Chi era davvero Giuda Iscariota? Un malvagio che trabocca ambiguità o, piuttosto, un debole che tradisce il Maestro, tentando un improbabile compromesso con il potere dell’epoca? In un romanzo assai atipico, Luca Doninelli prova a tracciare un identikit del più oscuro dei dodici Apostoli.
Fa’ che questa strada non finisca mai (Bompiani, 2014) è di certo un’opera che farà discutere. La tesi di fondo è tutt’altro che banale: quella tra Gesù e Giuda fu un’amicizia profonda e sincera. Narrando la sua vicenda in prima persona l’apostolo arriva a dichiarare: “Lui è stato il più grande tra tutti i miei amici e io, forse, il suo”.
Il ritratto che emerge di Gesù e Giuda è quello di due facce della stessa medaglia che, alla resa dei conti, si sono rivelate inconciliabili. L’autore assume il punto di vista di tutti coloro che, in duemila anni, hanno provato ammirazione ma non vero e proprio amore verso Cristo.
È lo stesso Iscariota, attraverso la penna di Doninelli, ad ammettere di dubitare fortemente della divinità di colui che, dall’inizio alla fine del romanzo, chiama “il Nazareno”.
L’autore si cimenta quindi in una coraggiosa “apologia di Giuda”, una sorta di arringa difensiva del traditore, raccontando, passo dopo passo, ogni momento della sua amicizia con Gesù di Nazareth, dal primo incontro lungo il lago di Genesareth, avvenuto “solo per curiosità” da parte dell’apostolo, fino alla tragedia finale.
Nel Nazareno, l’Iscariota percepisce la dimensione di un suo potenziale completamento umano ma, mano a mano che la predicazione procede, tra i due si allarga l’incomprensione: Giuda, infatti, rimane fondamentalmente figlio della cultura della Legge mosaica, secondo gli schemi trasmessigli dai farisei suoi contemporanei.
Tenterà, quindi, in modo fallimentare, di incasellare la proposta di Gesù in una tradizione ultraritualistica, cui associa una visione del mondo il cui principale criterio è quello economico (Giuda, secondo la tradizione, è infatti presentato come il tesoriere dei Dodici): da qui la sua riprovazione per lo spreco d’olio di nardo che la Maddalena, dopo il pentimento, sparge ai piedi del Nazareno.
Pur non amando la casta sacerdotale, in buona fede, sceglie di consegnare l’Amico alle autorità.

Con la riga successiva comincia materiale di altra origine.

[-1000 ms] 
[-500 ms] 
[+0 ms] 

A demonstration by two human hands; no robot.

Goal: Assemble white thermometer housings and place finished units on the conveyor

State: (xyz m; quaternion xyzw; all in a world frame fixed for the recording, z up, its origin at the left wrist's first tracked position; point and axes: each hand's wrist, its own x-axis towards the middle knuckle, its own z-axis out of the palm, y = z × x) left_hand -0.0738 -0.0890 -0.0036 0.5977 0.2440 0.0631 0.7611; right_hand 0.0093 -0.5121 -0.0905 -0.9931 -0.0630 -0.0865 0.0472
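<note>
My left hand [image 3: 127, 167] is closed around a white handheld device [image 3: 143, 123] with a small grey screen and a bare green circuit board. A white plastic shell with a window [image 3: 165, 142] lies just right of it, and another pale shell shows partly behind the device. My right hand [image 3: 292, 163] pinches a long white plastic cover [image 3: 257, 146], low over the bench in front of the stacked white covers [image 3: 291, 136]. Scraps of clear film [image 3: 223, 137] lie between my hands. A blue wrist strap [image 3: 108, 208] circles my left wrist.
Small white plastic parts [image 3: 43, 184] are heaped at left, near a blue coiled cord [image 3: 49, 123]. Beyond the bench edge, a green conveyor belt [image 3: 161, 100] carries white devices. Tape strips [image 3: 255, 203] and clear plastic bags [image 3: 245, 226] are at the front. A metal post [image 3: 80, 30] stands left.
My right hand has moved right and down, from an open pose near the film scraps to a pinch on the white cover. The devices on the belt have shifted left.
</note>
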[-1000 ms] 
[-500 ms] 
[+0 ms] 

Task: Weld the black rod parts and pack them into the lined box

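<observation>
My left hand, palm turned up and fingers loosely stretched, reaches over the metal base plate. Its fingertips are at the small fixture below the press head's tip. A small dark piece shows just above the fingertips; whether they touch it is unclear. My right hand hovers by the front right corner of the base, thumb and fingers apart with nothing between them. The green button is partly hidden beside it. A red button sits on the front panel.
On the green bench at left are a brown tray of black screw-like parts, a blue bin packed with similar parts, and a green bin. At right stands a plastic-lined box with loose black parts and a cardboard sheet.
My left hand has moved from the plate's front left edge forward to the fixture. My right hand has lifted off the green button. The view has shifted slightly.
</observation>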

Giuda, infatti, crede “che la Legge e i suoi profeti avrebbero alla fine prevalso sui sentimenti e sulla sete di potere che non fa difetto nemmeno in un uomo di Dio” ma si sbaglia.
Vuole salvare Gesù da se stesso e per farlo arriva a pensare che un “processo regolare” – di cui dà per scontata la sospensione della condanna – sia il male minore rispetto all’“ira inconsulta di una folla aizzata ad arte”.
È proprio nella tragica scelta del suicidio, che il traditore non rinnega la sua amicizia per il Tradito: “Perciò mi piace pensare che un giorno […] io e lui potremo rivederci e abbracciarci di nuovo, e io – forse – potrò risarcirlo dell’amicizia che gli sottrassi mentre moriva tra le grida di scherno”.
Nato da un’idea teatrale, il romanzo di Doninelli – pur non essendo affatto, per ammissione dell’autore, un “romanzo storico” – offre comunque una buona ricostruzione dell’epoca di Gesù di Nazareth e della mentalità dei suoi contemporanei, consegnando al lettore un Cristo profondamente umano e spogliato della sua divinità, come rivela, ad esempio, la malinconia che prova, persino dopo la resurrezione di Lazzaro.
Da parte sua, Giuda viene a perdere l’aura di oscurità demoniaca che emerge dai Vangeli e ne esce profondamente attualizzato: in lui è possibile scorgere il dramma dell’uomo post-moderno, con il suo desiderio di elevazione spirituale, troppo spesso soffocato dai gangli del pragmatismo e degli idoli.